**GOAL OF THE EXERCISE**
Below are some entries. Repeat exactly the lines from the one with "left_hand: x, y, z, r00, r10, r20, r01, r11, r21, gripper" through the one with "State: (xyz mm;", and only those.

===============

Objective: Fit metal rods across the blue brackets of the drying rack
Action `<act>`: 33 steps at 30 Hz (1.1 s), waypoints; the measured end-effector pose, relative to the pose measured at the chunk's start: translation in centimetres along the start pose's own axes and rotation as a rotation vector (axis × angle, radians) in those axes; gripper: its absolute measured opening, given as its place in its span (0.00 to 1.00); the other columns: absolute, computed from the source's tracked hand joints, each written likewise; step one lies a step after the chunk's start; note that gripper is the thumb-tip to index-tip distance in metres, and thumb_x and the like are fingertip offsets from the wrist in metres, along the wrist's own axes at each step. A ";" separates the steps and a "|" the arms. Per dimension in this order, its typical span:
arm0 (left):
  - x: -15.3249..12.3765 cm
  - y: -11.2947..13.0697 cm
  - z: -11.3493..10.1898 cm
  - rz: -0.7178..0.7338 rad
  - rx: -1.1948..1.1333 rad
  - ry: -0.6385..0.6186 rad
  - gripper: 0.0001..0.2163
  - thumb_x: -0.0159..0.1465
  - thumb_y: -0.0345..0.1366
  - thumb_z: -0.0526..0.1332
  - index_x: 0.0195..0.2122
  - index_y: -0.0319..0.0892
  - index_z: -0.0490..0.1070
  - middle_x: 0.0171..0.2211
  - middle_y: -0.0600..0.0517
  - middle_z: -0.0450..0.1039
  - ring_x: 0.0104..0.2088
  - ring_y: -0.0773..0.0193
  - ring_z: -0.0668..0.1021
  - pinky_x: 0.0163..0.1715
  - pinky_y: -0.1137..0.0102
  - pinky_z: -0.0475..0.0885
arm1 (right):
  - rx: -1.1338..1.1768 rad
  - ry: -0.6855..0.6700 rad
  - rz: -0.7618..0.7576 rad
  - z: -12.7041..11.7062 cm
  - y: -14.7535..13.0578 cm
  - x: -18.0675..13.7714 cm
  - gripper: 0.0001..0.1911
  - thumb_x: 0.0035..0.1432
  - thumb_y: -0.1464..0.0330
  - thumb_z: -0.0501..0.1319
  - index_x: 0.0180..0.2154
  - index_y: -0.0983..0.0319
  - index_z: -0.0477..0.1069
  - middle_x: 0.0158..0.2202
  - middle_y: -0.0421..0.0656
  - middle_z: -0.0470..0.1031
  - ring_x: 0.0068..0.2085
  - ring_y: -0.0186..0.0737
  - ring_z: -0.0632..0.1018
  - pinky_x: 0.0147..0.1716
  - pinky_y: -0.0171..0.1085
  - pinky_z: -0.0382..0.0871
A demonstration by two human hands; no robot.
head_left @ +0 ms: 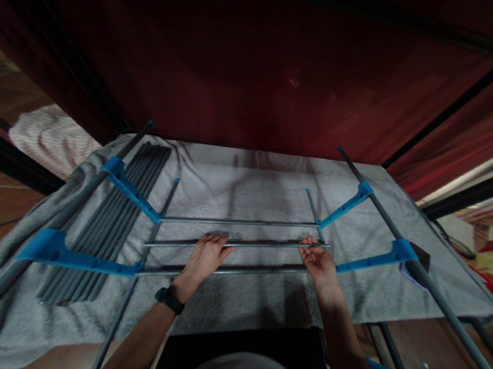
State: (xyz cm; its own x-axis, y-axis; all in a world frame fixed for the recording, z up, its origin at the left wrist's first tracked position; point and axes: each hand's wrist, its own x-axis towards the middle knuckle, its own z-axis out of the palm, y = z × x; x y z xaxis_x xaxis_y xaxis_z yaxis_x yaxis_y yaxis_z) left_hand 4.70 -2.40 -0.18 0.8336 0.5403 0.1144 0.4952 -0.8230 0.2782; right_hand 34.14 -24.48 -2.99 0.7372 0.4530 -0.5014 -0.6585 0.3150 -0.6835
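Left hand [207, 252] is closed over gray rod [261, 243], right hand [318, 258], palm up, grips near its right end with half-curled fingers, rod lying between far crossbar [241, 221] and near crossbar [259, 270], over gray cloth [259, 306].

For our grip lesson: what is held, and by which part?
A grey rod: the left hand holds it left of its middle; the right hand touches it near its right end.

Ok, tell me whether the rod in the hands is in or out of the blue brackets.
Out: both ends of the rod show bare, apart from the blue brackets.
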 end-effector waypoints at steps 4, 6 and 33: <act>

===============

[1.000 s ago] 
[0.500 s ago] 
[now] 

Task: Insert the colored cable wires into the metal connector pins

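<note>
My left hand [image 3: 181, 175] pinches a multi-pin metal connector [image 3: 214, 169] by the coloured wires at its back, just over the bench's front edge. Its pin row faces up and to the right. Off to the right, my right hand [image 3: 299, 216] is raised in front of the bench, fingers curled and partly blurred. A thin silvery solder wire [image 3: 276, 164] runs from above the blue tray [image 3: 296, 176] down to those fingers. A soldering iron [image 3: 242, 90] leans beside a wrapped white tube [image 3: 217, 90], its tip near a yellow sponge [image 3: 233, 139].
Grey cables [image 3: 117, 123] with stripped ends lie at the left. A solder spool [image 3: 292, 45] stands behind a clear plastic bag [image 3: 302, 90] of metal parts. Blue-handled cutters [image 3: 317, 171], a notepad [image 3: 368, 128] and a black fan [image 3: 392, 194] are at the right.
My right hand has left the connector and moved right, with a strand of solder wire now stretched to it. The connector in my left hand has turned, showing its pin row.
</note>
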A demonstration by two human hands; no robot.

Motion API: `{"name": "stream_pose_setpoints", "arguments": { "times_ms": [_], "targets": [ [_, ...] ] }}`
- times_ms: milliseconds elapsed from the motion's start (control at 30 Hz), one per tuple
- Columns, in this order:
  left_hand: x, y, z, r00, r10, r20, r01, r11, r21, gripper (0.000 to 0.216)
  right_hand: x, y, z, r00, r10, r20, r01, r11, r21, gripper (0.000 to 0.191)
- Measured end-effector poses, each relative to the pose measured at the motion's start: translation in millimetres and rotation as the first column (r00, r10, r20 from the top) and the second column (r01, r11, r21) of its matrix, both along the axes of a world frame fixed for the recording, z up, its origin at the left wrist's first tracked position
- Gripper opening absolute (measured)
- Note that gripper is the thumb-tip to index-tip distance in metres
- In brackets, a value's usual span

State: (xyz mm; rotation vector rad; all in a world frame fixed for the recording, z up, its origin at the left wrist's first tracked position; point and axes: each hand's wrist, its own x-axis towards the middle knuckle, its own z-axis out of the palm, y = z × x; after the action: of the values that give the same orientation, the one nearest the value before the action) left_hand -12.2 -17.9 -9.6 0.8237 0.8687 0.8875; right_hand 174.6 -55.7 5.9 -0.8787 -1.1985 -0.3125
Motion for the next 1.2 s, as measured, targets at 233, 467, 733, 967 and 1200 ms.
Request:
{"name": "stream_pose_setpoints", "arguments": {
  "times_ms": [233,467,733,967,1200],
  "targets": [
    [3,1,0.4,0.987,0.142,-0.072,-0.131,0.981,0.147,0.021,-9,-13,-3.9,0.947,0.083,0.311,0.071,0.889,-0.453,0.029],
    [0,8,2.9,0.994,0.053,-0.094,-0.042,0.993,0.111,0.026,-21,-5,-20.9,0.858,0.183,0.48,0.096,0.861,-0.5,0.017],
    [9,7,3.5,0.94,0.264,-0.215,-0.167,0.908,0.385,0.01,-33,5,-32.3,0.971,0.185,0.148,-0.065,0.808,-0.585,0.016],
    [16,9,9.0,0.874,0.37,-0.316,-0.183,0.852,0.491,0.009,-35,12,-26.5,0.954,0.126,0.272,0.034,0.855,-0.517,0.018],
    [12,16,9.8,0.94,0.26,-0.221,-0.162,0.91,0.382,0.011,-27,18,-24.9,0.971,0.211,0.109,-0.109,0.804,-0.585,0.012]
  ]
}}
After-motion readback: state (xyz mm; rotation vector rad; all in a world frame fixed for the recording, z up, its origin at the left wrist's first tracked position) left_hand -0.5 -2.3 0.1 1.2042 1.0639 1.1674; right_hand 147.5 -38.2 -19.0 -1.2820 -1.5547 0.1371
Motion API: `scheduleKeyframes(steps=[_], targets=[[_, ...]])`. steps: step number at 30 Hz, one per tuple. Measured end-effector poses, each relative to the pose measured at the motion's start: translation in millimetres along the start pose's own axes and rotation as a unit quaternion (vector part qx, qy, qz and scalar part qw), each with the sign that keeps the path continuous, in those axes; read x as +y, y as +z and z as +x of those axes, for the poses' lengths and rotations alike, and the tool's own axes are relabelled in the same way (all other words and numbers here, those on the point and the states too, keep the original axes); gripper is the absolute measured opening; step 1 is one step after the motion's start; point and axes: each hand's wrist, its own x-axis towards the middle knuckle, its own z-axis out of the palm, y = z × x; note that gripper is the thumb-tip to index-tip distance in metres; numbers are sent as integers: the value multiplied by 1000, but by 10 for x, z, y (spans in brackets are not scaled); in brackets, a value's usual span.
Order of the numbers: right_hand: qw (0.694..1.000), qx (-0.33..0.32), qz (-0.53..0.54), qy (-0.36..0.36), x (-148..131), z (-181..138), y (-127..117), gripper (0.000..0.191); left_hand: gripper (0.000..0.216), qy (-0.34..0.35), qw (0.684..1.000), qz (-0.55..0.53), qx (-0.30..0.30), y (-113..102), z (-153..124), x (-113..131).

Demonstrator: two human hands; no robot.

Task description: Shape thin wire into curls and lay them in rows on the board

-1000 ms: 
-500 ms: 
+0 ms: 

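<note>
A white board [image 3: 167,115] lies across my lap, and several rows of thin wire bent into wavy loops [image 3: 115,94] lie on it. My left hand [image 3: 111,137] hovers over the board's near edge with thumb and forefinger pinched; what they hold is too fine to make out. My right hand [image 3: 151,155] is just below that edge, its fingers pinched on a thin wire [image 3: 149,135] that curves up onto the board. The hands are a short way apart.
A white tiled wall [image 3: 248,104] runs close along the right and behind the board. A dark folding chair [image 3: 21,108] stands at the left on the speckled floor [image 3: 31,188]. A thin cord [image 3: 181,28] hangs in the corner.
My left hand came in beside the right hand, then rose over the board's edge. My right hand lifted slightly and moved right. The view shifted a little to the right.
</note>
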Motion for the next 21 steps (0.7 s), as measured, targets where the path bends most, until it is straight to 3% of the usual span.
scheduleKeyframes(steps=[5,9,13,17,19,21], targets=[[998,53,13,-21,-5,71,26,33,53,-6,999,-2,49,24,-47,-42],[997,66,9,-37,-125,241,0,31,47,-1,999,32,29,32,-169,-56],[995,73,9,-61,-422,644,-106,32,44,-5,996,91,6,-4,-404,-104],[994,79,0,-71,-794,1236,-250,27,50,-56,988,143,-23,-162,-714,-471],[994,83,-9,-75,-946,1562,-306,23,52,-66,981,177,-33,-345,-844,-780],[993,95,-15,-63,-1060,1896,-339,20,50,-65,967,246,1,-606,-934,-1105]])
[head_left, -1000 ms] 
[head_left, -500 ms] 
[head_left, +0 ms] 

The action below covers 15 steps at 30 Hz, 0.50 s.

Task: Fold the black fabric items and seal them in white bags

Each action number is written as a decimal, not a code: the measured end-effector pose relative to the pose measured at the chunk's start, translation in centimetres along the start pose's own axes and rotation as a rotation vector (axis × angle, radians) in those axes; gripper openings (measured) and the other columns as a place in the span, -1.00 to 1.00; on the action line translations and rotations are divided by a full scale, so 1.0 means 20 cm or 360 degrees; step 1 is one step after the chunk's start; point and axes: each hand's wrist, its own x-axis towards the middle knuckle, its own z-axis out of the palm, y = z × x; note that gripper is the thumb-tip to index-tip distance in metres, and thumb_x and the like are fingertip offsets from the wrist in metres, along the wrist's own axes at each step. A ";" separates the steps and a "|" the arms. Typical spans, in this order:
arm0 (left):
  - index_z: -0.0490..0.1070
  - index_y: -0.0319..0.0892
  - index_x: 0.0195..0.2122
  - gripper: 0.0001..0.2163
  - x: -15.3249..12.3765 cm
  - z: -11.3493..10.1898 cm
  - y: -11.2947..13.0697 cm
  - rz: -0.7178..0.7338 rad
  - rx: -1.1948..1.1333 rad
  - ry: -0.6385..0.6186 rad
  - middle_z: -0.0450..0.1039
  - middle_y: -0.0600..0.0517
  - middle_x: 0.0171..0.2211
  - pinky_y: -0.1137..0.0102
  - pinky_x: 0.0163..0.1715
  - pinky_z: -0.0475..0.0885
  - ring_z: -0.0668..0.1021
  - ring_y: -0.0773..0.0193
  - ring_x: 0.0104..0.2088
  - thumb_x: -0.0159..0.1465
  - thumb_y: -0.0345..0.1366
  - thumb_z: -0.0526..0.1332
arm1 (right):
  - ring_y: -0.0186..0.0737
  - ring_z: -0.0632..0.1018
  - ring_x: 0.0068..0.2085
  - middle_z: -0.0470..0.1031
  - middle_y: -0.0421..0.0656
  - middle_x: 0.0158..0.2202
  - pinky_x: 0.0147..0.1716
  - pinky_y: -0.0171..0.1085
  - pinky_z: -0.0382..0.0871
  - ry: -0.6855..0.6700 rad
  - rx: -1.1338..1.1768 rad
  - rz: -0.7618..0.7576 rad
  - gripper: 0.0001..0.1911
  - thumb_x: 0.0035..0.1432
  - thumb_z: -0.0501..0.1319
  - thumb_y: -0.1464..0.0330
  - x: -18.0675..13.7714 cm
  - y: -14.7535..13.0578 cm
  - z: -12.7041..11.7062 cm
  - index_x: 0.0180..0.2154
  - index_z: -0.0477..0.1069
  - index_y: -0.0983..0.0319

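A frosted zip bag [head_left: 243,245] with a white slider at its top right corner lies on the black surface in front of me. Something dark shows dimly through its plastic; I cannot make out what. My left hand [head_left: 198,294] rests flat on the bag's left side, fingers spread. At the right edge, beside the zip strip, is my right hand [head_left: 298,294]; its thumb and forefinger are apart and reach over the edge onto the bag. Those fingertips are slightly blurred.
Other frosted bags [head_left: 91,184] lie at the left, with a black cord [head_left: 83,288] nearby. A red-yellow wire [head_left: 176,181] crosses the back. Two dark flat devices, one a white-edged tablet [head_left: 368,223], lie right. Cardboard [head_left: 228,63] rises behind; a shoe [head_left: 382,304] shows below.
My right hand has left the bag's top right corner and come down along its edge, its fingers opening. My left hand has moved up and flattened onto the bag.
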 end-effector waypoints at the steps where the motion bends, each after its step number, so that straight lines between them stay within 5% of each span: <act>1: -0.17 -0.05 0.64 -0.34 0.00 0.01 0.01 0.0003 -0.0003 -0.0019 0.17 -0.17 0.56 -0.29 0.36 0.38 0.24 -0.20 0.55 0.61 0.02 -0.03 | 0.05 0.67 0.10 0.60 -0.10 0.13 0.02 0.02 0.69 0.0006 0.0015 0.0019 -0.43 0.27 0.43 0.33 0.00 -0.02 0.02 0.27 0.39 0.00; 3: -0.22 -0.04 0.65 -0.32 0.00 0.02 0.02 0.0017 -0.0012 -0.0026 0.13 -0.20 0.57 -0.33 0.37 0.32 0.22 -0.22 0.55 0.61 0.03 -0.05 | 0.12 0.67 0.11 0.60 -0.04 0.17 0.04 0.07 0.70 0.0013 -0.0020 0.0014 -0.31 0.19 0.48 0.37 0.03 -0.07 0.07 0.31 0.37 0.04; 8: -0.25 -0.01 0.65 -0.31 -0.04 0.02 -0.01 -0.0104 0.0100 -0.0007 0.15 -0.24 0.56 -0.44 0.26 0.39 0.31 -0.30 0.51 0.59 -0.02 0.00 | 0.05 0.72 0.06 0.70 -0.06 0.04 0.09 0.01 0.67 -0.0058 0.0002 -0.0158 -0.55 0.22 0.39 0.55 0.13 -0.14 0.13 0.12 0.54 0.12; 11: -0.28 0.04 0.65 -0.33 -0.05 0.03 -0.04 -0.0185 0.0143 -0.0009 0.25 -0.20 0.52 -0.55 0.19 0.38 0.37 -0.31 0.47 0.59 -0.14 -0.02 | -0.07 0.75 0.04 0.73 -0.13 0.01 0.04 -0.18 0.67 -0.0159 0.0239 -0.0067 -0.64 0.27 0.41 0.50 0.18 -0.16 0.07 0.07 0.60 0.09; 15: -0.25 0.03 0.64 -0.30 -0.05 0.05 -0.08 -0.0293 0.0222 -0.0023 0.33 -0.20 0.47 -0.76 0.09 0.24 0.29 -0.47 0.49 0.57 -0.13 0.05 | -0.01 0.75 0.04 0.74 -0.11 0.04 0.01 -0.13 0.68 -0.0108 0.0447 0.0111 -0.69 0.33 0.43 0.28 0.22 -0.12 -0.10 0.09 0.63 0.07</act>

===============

**TASK ANSWER**
  left_hand: x, y, z, r00, r10, r20, r01, r11, r21, gripper (0.000 to 0.216)
  right_hand: x, y, z, r00, r10, r20, r01, r11, r21, gripper (0.000 to 0.191)
- Measured end-effector poses, each relative to the pose measured at the motion's start: translation in millimetres and rotation as the first column (r00, r10, r20 from the top) and the second column (r01, r11, r21) of its matrix, both along the axes of a world frame fixed for the recording, z up, its origin at the left wrist's first tracked position
- Gripper opening absolute (measured)
- Note that gripper is the thumb-tip to index-tip distance in metres
- In brackets, a value's usual span

State: (xyz mm; rotation vector rad; all in a world frame fixed for the recording, z up, its origin at the left wrist's first tracked position; point and axes: each hand's wrist, its own x-axis towards the middle knuckle, its own z-axis out of the palm, y = z × x; after the action: of the values that give the same orientation, the one nearest the value before the action) left_hand -12.2 -17.9 -9.6 0.8237 0.8687 0.8875; right_hand 174.6 -55.7 5.9 -0.8787 -1.1985 -0.3125

Nothing else remains in this exercise.